László Végel
Serbia / Hungary
László Végel was born in Srbobran, Serbia, in 1941 and now lives in Novi Sad. He works as the editor of the Hungarian magazine Uj Symposion, and as a dramaturge for Novi Sad's television channel and the people's theatre of Subotica. From 1994 until its closure in 2000 he was the managing director of the offices of the Soros Society in Novi Sad. László Végel published his first novel in 1968; since then, six novels, seven volumes of essays and several theatre plays have appeared in Hungarian and Serbian. He is regarded as one of the most important innovators in modern Hungarian prose writing.

László Végel is a "homeless local patriot", a member of the Hungarian minority in Serbia and – like Danilo Kiš, Aleksandar Tišma or Ottó Tolnai – one of the great authors of the Vojvodina. At an early date, László Végel became familiar with the role of the outsider as a result of his own exclusion. As a young man, for example, he was obliged to meet his Serbian girlfriend at the Catholic churchyard, even in the winter, because her father had forbidden her to see this "jumped-up Hungarian" and "descendant of fascists".

László Végel made such early stigmatisation – "the experience of isolation and of being an outsider, the drama of an awareness of identity", the struggle of the individual "excluded from the (national-) state" – into his literary theme. As a consequence, he has always written about the existential experiences of modern man, left alone on the stage of life. "Those who live their lives with this experience know that they are suffocating in the narrow context, yet lost within the wider frame; nevertheless, they have no choice, for they must find a temporary home in the insoluble contradiction between the two."

Until nationalism in Serbia grew unbearable and the war began at the beginning of the 90s, László Végel believed that he had found a home in Novi Sad.
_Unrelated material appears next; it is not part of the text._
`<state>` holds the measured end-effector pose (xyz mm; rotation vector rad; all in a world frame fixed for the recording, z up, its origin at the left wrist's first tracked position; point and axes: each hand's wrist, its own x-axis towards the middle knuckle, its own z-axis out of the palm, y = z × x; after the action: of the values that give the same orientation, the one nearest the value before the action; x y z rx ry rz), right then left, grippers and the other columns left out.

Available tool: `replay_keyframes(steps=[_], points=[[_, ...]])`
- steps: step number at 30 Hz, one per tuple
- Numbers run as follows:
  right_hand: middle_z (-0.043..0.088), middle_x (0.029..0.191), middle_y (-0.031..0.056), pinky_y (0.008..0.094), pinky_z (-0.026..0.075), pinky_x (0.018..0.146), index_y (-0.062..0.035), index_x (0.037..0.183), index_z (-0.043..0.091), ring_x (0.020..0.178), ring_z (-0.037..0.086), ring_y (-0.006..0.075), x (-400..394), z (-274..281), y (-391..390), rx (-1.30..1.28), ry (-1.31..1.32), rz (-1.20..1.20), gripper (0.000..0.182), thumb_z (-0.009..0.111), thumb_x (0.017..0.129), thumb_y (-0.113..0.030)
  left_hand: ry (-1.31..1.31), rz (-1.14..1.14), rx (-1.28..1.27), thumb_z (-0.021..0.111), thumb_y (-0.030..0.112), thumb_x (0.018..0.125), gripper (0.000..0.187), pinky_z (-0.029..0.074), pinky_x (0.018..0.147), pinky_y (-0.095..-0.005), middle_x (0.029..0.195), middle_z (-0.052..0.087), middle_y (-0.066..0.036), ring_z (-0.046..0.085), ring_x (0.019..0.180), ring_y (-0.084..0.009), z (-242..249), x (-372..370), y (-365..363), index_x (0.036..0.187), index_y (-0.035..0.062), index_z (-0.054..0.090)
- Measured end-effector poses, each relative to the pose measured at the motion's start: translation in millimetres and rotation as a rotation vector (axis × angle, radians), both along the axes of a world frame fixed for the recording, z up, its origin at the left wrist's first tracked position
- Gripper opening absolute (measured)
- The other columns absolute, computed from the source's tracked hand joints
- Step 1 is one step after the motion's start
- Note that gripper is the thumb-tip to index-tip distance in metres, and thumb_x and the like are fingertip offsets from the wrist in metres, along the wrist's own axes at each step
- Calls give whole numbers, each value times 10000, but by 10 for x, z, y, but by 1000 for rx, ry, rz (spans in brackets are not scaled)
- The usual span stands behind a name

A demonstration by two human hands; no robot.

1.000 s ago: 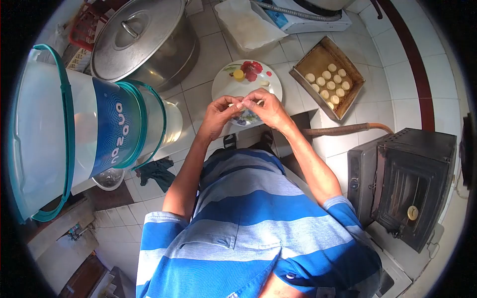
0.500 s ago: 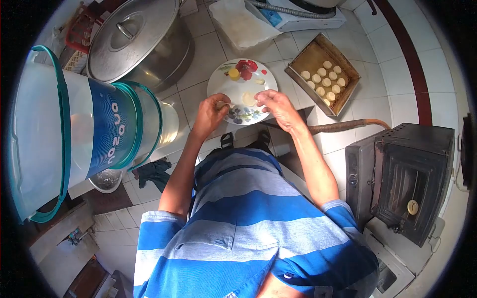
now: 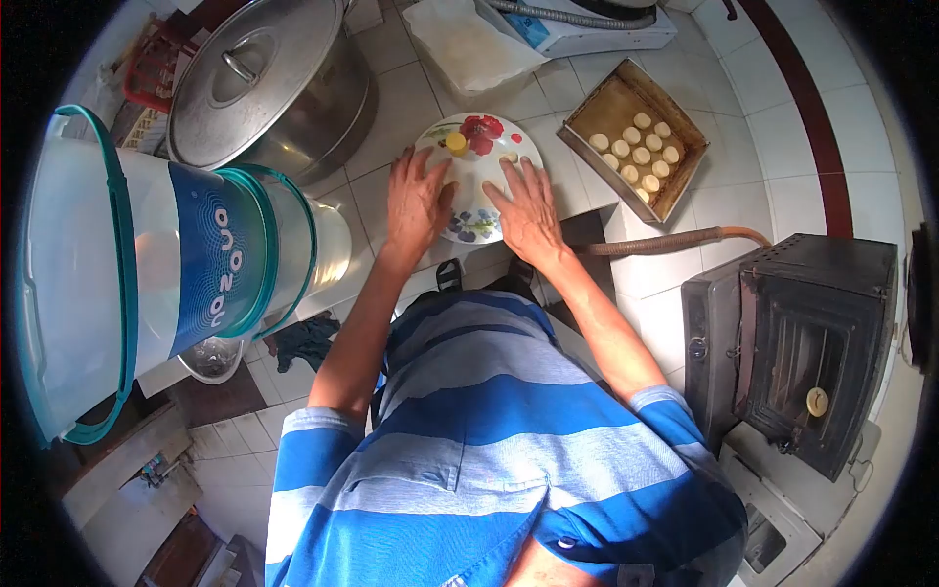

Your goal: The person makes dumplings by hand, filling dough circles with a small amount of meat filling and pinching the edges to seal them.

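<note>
A white plate (image 3: 471,186) painted with red and blue flowers lies on the tiled floor in front of me. A small yellow ball (image 3: 456,142) and a pale bit of dough (image 3: 508,157) rest near its far rim. My left hand (image 3: 416,199) lies flat on the plate's left side, fingers spread. My right hand (image 3: 525,210) lies flat on the right side, fingers also apart. Neither hand visibly holds anything; whatever is under the palms is hidden.
A brown baking tray (image 3: 636,137) with several pale dough rounds sits to the right. A large lidded metal pot (image 3: 269,78) stands at far left, a blue and clear plastic bucket (image 3: 176,259) beside me, a black oven (image 3: 802,342) at right, and a hose (image 3: 675,245).
My hands were pinching a dough piece together above the plate, then parted, and now both press flat onto the plate with open fingers.
</note>
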<state>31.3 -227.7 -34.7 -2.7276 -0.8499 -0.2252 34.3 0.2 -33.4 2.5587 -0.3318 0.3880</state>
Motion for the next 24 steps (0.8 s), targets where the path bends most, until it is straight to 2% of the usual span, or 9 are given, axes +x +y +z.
replay_keyframes(steps=[1, 3, 6, 12, 19, 22, 24], points=[[423, 1544, 209, 601, 271, 1206, -136, 1373, 644, 1453, 342, 466, -20, -28, 1, 2, 2, 0, 533, 648, 844, -67, 2, 0, 2, 772, 168, 849, 478, 354, 1172, -582, 1419, 538, -170, 437, 1397, -450, -4, -67, -36, 1311, 109, 664], [389, 1578, 211, 626, 204, 1237, -138, 1392, 626, 1499, 286, 474, -55, -59, 0, -86, -13, -25, 501, 617, 891, -127, 29, -3, 5, 778, 168, 844, 485, 315, 1192, -615, 1446, 499, -192, 373, 1444, -469, -31, -210, -143, 1308, 90, 659], [387, 1579, 210, 636, 185, 1242, -136, 1403, 619, 1516, 255, 477, -56, -65, -11, -88, 13, -29, 511, 615, 892, -126, 49, -20, 23, 778, 176, 845, 504, 275, 1211, -632, 1484, 450, -216, 316, 1480, -476, -120, -316, -257, 1326, 96, 650], [401, 1562, 219, 623, 225, 1232, -140, 1404, 618, 1478, 298, 478, 24, -75, -55, 92, 156, -68, 527, 619, 877, -115, 69, -45, 31, 772, 234, 865, 536, 250, 1224, -630, 1568, 380, -242, 268, 1510, -486, -176, -390, -427, 1366, 101, 633], [397, 1558, 227, 639, 247, 1214, -131, 1416, 608, 1470, 301, 495, -12, -63, -67, 98, 139, -40, 554, 626, 864, -89, 83, 13, 48, 750, 262, 899, 542, 243, 1221, -641, 1588, 360, -249, 250, 1516, -499, -215, -403, -464, 1402, 116, 612], [383, 1567, 230, 668, 232, 1208, -131, 1422, 602, 1487, 277, 495, -92, 6, -37, -20, 61, -10, 530, 638, 894, -152, 50, 28, 36, 727, 292, 924, 535, 250, 1213, -651, 1582, 366, -250, 258, 1508, -505, -217, -402, -463, 1415, 119, 602], [321, 1625, 223, 677, 132, 1240, -160, 1440, 586, 1534, 204, 490, -99, -21, -29, -65, 79, -25, 519, 614, 930, -255, 61, 7, 47, 702, 319, 945, 522, 258, 1206, -654, 1578, 371, -251, 263, 1503, -510, -231, -400, -463, 1416, 117, 602]])
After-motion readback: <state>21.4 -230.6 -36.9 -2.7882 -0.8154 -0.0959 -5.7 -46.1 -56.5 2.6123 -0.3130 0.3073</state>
But "just as the state disintegrated, Novi Sad did too, for the true values of peripheral groups can only be upheld in a mosaic-like city, characterised by the multi-cultural. The city by the Danube, on the border between Central Europe and the Balkans, had a chance to embody a fortunate encounter of the diverse among its inhabitants. Located at an interface of cultures, in the once ethnically diverse Yugoslavia, Novi Sad sustained the idea that a city is something different to a country, possibly something more, and thus suited to the utopia of free, independent city-dwellers." But with the war, Novi Sad turned into a grey, Serbian provincial city. And on a visit to Hungary in 1999, László Végel experienced "double foreignness": while NATO was bombing Belgrade, he was sent – as a "Yugo" – back "home" from Budapest to Serbia because his residence permit had expired.

Since then, László Végel has had even fewer illusions about the basic nature of man. "I often catch myself walking up and down in the rooms of my empty apartment, searching for a place where I can remain permanently. A place where my memories do not punish me, because nothing under the sun is spying on me. For in recent years, I have only argued with the sky. I could no longer be disappointed by anything else."